> **What to produce**
What you submit must be an exact copy of the listing below, with no images in it.
[Opening Data section section]
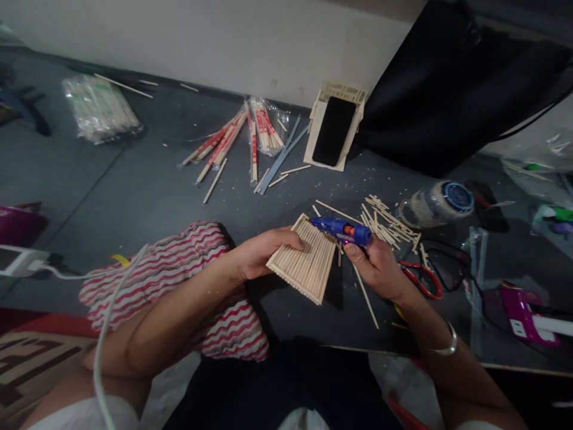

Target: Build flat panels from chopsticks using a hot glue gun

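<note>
My left hand [268, 252] grips the left edge of a tapered panel [301, 266] made of thin wooden sticks laid side by side, thumb on top. The panel is tilted above the dark table, its narrow end away from me. In my right hand [378, 266] is a blue glue gun [342, 231] with a small orange-red part on its side. Its nozzle points left and meets or hovers just over the panel's narrow end; I cannot tell which. Loose cut sticks [387, 221] lie in a pile beyond my right hand.
Red-handled scissors [423, 279] and dark cables lie right of my right hand, near a clear plastic jar [434, 203]. Wrapped chopsticks [224, 140] and a phone [334, 131] are at the back. A striped cushion [179, 286] sits under my left forearm. A purple box [528, 313] stands right.
</note>
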Tool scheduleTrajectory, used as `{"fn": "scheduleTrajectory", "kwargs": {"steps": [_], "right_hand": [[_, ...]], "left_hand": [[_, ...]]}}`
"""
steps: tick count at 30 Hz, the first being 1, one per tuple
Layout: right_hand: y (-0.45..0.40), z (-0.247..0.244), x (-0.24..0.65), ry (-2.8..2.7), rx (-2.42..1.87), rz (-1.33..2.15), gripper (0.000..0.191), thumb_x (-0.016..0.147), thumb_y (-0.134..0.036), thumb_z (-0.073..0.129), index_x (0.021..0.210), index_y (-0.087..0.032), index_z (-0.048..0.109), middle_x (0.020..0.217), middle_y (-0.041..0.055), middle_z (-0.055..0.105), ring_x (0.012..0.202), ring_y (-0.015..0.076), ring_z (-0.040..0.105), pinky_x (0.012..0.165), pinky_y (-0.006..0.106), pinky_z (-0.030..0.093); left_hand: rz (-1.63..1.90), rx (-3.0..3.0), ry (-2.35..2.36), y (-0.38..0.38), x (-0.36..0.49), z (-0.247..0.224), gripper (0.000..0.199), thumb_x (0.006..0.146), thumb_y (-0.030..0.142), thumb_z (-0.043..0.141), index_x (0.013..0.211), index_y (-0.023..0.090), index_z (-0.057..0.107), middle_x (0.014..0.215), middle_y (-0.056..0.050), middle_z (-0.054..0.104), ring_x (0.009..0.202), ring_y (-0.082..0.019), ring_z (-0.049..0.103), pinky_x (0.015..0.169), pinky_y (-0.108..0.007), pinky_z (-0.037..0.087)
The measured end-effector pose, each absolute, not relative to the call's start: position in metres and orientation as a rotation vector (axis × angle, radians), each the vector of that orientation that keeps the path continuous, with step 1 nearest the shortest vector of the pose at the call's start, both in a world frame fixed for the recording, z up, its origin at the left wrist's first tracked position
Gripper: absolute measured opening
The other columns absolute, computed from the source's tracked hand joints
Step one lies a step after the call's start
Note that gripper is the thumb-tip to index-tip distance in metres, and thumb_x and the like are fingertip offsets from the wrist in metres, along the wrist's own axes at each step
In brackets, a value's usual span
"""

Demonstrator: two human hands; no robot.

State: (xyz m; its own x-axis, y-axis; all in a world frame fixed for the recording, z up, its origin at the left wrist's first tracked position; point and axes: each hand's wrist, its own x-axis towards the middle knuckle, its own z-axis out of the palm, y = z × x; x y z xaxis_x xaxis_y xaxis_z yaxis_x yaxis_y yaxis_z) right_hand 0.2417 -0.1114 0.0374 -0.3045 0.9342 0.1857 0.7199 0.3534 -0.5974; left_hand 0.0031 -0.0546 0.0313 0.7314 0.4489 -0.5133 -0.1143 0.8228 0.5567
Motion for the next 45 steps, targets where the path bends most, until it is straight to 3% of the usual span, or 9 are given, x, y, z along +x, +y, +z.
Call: {"fn": "scheduleTrajectory", "kwargs": {"steps": [4, 8, 17, 27, 36, 45], "right_hand": [[-0.112, 0.038, 0.241, -2.112, -1.456, 0.546, 0.042, 0.104, -0.052, 0.039, 0.109, -0.021, 0.066, 0.08, 0.0065, 0.072, 0.074, 0.0241, 0.07, 0.068, 0.035, 0.056], [-0.113, 0.036, 0.241, -2.082, -1.477, 0.564, 0.05, 0.103, -0.057, 0.037, 0.119, -0.019, 0.064, 0.075, 0.006, 0.072, 0.07, 0.0243, 0.07, 0.065, 0.034, 0.055], [-0.114, 0.035, 0.242, -2.088, -1.446, 0.531, 0.052, 0.103, -0.058, 0.038, 0.122, -0.018, 0.065, 0.084, 0.0092, 0.076, 0.075, 0.0258, 0.074, 0.066, 0.035, 0.057], [-0.113, 0.04, 0.242, -2.108, -1.389, 0.531, 0.044, 0.103, -0.05, 0.045, 0.128, -0.02, 0.065, 0.111, 0.0111, 0.078, 0.101, 0.0275, 0.075, 0.084, 0.038, 0.061], [-0.114, 0.041, 0.244, -2.085, -1.435, 0.577, 0.036, 0.101, -0.048, 0.048, 0.115, -0.022, 0.07, 0.097, 0.0083, 0.078, 0.087, 0.0262, 0.075, 0.077, 0.037, 0.06], [-0.114, 0.047, 0.242, -2.084, -1.464, 0.599, 0.041, 0.102, -0.051, 0.045, 0.104, -0.022, 0.072, 0.091, 0.0084, 0.077, 0.087, 0.0253, 0.074, 0.077, 0.036, 0.059]], "left_hand": [[0.33, 0.536, 0.692, -0.055, 0.003, 0.032, 0.032, 0.07, 0.012, 0.066, 0.103, 0.011, 0.069, 0.082, -0.008, 0.076, 0.069, -0.017, 0.07, 0.065, -0.025, 0.057], [0.336, 0.552, 0.71, -0.055, 0.004, 0.033, 0.038, 0.069, 0.012, 0.066, 0.108, 0.011, 0.068, 0.086, -0.008, 0.077, 0.07, -0.017, 0.07, 0.066, -0.026, 0.056], [0.334, 0.563, 0.725, -0.055, 0.004, 0.033, 0.032, 0.068, 0.014, 0.068, 0.1, 0.012, 0.067, 0.08, -0.006, 0.075, 0.067, -0.016, 0.069, 0.064, -0.024, 0.056], [0.346, 0.545, 0.707, -0.054, 0.002, 0.033, 0.031, 0.068, 0.01, 0.068, 0.099, 0.012, 0.066, 0.078, -0.005, 0.074, 0.067, -0.016, 0.07, 0.063, -0.024, 0.056], [0.348, 0.554, 0.707, -0.054, 0.001, 0.032, 0.033, 0.07, 0.011, 0.068, 0.102, 0.012, 0.068, 0.081, -0.006, 0.075, 0.066, -0.015, 0.069, 0.063, -0.024, 0.056], [0.329, 0.546, 0.727, -0.054, 0.001, 0.034, 0.032, 0.071, 0.011, 0.067, 0.103, 0.012, 0.068, 0.082, -0.006, 0.076, 0.068, -0.016, 0.069, 0.064, -0.024, 0.056]]}}
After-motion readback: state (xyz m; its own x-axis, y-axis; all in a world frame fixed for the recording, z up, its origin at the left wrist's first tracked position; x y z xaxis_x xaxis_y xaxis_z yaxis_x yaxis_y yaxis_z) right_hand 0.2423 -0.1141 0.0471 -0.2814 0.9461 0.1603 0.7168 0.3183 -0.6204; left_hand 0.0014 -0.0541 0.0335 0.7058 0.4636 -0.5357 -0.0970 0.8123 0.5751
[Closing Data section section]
> **Result below**
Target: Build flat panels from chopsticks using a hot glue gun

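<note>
My left hand [268, 252] grips the left edge of a tapered panel [301, 266] made of thin wooden sticks laid side by side, thumb on top. The panel is tilted above the dark table, its narrow end away from me. In my right hand [378, 266] is a blue glue gun [342, 231] with a small orange-red part on its side. Its nozzle points left and meets or hovers just over the panel's narrow end; I cannot tell which. Loose cut sticks [387, 221] lie in a pile beyond my right hand.
Red-handled scissors [423, 279] and dark cables lie right of my right hand, near a clear plastic jar [434, 203]. Wrapped chopsticks [224, 140] and a phone [334, 131] are at the back. A striped cushion [179, 286] sits under my left forearm. A purple box [528, 313] stands right.
</note>
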Tool scheduleTrajectory, used as `{"fn": "scheduleTrajectory", "kwargs": {"steps": [_], "right_hand": [[_, ...]], "left_hand": [[_, ...]]}}`
"""
steps: tick count at 30 Hz, the first being 1, one per tuple
Layout: right_hand: y (-0.45..0.40), z (-0.247..0.244), x (-0.24..0.65), ry (-2.8..2.7), rx (-2.42..1.87), rz (-1.33..2.15), gripper (0.000..0.191), thumb_x (-0.016..0.147), thumb_y (-0.134..0.036), thumb_z (-0.073..0.129), index_x (0.021..0.210), index_y (-0.087..0.032), index_z (-0.048..0.109), middle_x (0.020..0.217), middle_y (-0.041..0.055), middle_z (-0.055..0.105), ring_x (0.012..0.202), ring_y (-0.015..0.076), ring_z (-0.040..0.105), pinky_x (0.012..0.165), pinky_y (-0.006..0.106), pinky_z (-0.030..0.093); left_hand: rz (-1.63..1.90), rx (-3.0..3.0), ry (-2.35..2.36), y (-0.38..0.38), x (-0.36..0.49), z (-0.247..0.224), gripper (0.000..0.199), thumb_x (0.006..0.146), thumb_y (-0.030..0.142), thumb_z (-0.043..0.141), index_x (0.013..0.211), index_y (-0.023..0.090), index_z (-0.057..0.107), middle_x (0.014..0.215), middle_y (-0.056..0.050), middle_z (-0.054..0.104), ring_x (0.009..0.202), ring_y (-0.082..0.019), ring_z (-0.049..0.103), pinky_x (0.015..0.169), pinky_y (-0.108..0.007), pinky_z (-0.037..0.087)
The measured end-effector pose, each absolute, not relative to the call's start: position in metres and orientation as a rotation vector (axis × angle, radians), each the vector of that orientation that keeps the path continuous, with step 1 nearest the shortest vector of the pose at the call's start, both in a world frame fixed for the recording, z up, its origin at the left wrist's first tracked position
Gripper: absolute measured opening
The other columns absolute, computed from the source's tracked hand joints
Step one lies a step after the call's start
Note that gripper is the thumb-tip to index-tip distance in metres, and thumb_x and the like are fingertip offsets from the wrist in metres, along the wrist's own axes at each step
In brackets, a value's usual span
"""

Demonstrator: two human hands; no robot.

State: (xyz m; its own x-axis, y-axis; all in a world frame fixed for the recording, z up, its origin at the left wrist's first tracked position; point and axes: each hand's wrist, its own x-axis towards the middle knuckle, its own z-axis out of the palm, y = z × x; x y z xaxis_x xaxis_y xaxis_z yaxis_x yaxis_y yaxis_z) right_hand 0.2417 -0.1114 0.0374 -0.3045 0.9342 0.1857 0.7199 0.3534 -0.5974; left_hand 0.0031 -0.0546 0.0313 0.7314 0.4489 -0.5133 -0.1143 0.8228 0.5567
Motion for the next 45 steps, targets where the path bends most, until it is straight to 3% of the usual span, or 9 are given, x, y, z along +x, +y, +z.
Call: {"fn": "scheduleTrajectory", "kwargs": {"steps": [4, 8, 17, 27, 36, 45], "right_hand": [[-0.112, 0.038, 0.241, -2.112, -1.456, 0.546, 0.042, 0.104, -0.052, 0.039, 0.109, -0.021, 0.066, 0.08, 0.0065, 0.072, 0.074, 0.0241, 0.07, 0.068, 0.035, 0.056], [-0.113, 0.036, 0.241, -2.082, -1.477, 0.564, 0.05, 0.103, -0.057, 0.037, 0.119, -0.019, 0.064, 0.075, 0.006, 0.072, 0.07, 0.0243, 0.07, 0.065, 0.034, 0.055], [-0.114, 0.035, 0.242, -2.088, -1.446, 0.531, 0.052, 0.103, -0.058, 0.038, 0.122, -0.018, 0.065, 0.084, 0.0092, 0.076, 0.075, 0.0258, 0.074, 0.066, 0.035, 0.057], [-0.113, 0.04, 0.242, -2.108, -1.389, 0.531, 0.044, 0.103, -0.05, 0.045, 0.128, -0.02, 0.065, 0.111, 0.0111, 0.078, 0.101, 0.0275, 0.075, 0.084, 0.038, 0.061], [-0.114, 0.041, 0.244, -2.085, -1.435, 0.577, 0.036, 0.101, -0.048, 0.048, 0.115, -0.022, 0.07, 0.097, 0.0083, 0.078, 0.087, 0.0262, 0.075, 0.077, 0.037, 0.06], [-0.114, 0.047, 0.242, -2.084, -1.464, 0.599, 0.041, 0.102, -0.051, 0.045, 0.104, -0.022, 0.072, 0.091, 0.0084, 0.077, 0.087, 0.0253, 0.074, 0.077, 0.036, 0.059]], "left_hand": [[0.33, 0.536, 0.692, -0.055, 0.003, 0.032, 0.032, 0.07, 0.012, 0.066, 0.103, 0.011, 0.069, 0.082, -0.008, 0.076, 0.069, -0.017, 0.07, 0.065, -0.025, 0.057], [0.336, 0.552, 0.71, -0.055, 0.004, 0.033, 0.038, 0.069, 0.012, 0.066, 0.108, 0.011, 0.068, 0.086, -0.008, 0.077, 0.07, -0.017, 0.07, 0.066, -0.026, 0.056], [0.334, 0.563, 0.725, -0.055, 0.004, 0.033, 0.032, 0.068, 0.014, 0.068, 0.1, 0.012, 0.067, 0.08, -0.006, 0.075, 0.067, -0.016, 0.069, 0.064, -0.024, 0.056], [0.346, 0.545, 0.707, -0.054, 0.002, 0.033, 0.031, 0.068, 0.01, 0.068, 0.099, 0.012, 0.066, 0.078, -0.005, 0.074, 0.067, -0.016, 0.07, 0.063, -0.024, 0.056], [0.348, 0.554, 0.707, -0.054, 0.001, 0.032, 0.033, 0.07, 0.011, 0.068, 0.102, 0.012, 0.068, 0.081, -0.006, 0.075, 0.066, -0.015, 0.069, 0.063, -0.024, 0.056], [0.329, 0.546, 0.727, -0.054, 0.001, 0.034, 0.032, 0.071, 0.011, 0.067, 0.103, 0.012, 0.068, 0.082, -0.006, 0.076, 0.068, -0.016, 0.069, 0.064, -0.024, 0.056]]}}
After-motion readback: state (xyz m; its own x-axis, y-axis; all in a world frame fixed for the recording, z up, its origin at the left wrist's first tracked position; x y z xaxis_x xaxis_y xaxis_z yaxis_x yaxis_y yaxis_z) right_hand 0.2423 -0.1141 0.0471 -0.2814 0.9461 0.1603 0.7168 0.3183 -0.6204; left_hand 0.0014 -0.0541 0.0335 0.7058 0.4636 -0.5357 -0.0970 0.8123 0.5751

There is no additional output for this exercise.